- **Task objective**:
A faithful copy of all the data is required; pictures should not be included.

- **Data below**:
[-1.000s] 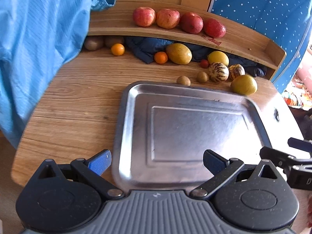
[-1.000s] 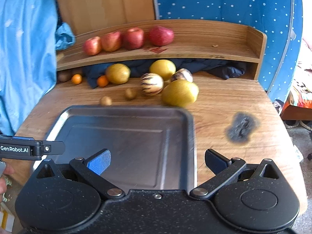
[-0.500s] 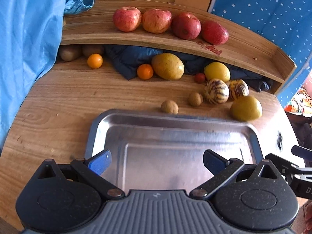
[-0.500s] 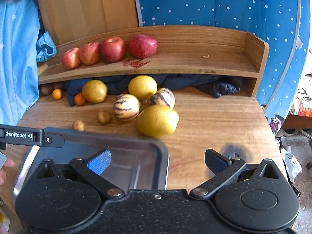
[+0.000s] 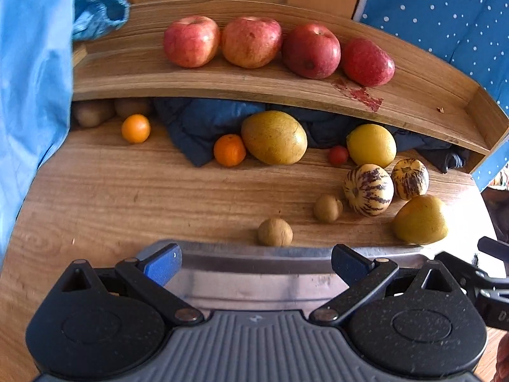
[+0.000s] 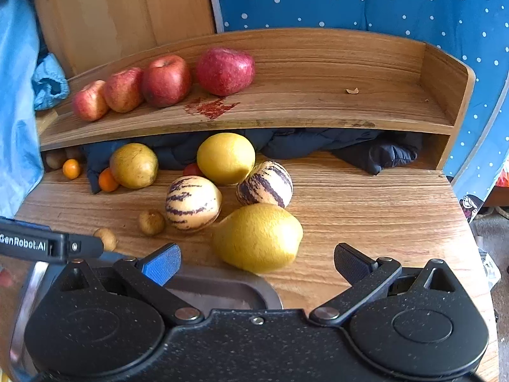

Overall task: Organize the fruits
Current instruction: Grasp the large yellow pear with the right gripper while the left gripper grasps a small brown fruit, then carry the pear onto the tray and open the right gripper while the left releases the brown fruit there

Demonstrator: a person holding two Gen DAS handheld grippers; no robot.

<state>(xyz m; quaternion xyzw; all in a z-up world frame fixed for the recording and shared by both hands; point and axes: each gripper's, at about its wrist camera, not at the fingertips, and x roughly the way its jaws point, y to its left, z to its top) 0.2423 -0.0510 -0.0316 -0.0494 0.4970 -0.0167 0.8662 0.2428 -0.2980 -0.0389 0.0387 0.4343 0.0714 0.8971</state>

- **Your solution**:
[-1.000s] 
[-1.000s] 
[-0.500s] 
[-0.500s] 
[+0.000s] 
[+0.000s] 

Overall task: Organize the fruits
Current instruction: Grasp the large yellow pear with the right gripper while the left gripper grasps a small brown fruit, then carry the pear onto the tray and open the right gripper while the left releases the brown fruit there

Demonstrator: a person holding two Gen DAS handheld grippers; no robot.

<state>(xyz m; quaternion xyzw; all in a z-up world frame fixed for the recording and shared by both hands; point and axes: each gripper's, at about its wrist camera, not at the fingertips, and x roughly the way its jaws point, y to its left, z to its top) 0.2423 -0.0510 -0.0316 -0.0494 0.4970 -0.0167 0.8662 0.2428 -0.2980 -0.0389 0.0387 0.4343 0.0714 0.8971</state>

This exercise is now complete.